WORK ITEM: The whole listing should be given back without any alteration.
==*==
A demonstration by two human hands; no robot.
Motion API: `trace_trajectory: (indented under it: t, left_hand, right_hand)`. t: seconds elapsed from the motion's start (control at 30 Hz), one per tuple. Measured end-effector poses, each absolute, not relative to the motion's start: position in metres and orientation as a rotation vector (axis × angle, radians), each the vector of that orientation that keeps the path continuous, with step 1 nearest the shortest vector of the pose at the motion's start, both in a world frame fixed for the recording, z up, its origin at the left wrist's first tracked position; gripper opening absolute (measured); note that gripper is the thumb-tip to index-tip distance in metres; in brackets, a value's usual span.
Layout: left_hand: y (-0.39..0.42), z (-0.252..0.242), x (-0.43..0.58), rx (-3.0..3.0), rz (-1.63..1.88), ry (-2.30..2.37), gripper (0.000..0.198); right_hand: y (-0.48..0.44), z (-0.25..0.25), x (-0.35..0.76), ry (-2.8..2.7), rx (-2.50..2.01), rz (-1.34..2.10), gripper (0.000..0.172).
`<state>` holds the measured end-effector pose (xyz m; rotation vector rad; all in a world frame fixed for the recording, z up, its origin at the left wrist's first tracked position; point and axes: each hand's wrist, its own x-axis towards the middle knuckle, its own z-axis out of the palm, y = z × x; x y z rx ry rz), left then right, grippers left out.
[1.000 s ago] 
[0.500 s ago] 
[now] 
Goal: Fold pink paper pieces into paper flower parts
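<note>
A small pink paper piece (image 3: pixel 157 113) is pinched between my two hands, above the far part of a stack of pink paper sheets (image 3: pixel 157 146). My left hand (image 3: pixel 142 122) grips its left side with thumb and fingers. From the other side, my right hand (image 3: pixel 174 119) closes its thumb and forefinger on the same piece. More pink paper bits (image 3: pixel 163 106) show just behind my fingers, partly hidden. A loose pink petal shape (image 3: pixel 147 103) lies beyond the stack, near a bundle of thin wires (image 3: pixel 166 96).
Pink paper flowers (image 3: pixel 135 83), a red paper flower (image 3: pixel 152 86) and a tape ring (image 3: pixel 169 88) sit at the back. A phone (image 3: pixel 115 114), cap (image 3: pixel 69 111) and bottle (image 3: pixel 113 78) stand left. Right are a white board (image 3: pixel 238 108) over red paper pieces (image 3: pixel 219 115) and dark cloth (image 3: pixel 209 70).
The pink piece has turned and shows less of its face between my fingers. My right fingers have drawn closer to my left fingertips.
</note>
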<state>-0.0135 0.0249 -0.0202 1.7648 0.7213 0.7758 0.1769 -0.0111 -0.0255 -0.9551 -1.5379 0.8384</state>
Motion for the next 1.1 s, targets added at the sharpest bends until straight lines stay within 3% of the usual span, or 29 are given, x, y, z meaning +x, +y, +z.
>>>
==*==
TASK OUTPUT:
A demonstration by two human hands; no robot.
Motion API: `trace_trajectory: (indented under it: t, left_hand, right_hand)`. t: seconds elapsed from the motion's start (control at 30 Hz), one per tuple. Measured end-effector poses, each absolute, not relative to the motion's start: position in metres and orientation as a rotation vector (axis × angle, radians), each the vector of that orientation that keeps the path continuous, with step 1 nearest the shortest vector of the pose at the motion's start, both in a world frame fixed for the recording, z up, its origin at the left wrist's first tracked position; gripper opening absolute (measured); note that gripper is the thumb-tip to index-tip distance in metres; in brackets, a value's usual span.
Layout: left_hand: y (-0.39..0.42), z (-0.252..0.242), x (-0.43..0.58), rx (-3.0..3.0), rz (-1.63..1.88), ry (-2.30..2.37), gripper (0.000..0.198); right_hand: y (-0.48..0.44), z (-0.25..0.25), x (-0.35..0.76), ry (-2.8..2.7), rx (-2.50..2.01), rz (-1.34..2.10), gripper (0.000..0.172).
`<state>` holds the measured end-effector pose (xyz m; rotation vector rad; all in a world frame fixed for the recording, z up, its origin at the left wrist's first tracked position; point and axes: each hand's wrist, its own x-axis towards the middle knuckle, its own z-axis out of the palm, y = z × x; x y z rx ry rz), left then right, grippers left out.
[1.000 s ago] 
[0.500 s ago] 
[now] 
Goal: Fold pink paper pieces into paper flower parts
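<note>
A small pink paper piece (image 3: pixel 157 113) is pinched between my two hands, above the far part of a stack of pink paper sheets (image 3: pixel 157 146). My left hand (image 3: pixel 142 122) grips its left side with thumb and fingers. From the other side, my right hand (image 3: pixel 174 119) closes its thumb and forefinger on the same piece. More pink paper bits (image 3: pixel 163 106) show just behind my fingers, partly hidden. A loose pink petal shape (image 3: pixel 147 103) lies beyond the stack, near a bundle of thin wires (image 3: pixel 166 96).
Pink paper flowers (image 3: pixel 135 83), a red paper flower (image 3: pixel 152 86) and a tape ring (image 3: pixel 169 88) sit at the back. A phone (image 3: pixel 115 114), cap (image 3: pixel 69 111) and bottle (image 3: pixel 113 78) stand left. Right are a white board (image 3: pixel 238 108) over red paper pieces (image 3: pixel 219 115) and dark cloth (image 3: pixel 209 70).
The pink piece has turned and shows less of its face between my fingers. My right fingers have drawn closer to my left fingertips.
</note>
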<state>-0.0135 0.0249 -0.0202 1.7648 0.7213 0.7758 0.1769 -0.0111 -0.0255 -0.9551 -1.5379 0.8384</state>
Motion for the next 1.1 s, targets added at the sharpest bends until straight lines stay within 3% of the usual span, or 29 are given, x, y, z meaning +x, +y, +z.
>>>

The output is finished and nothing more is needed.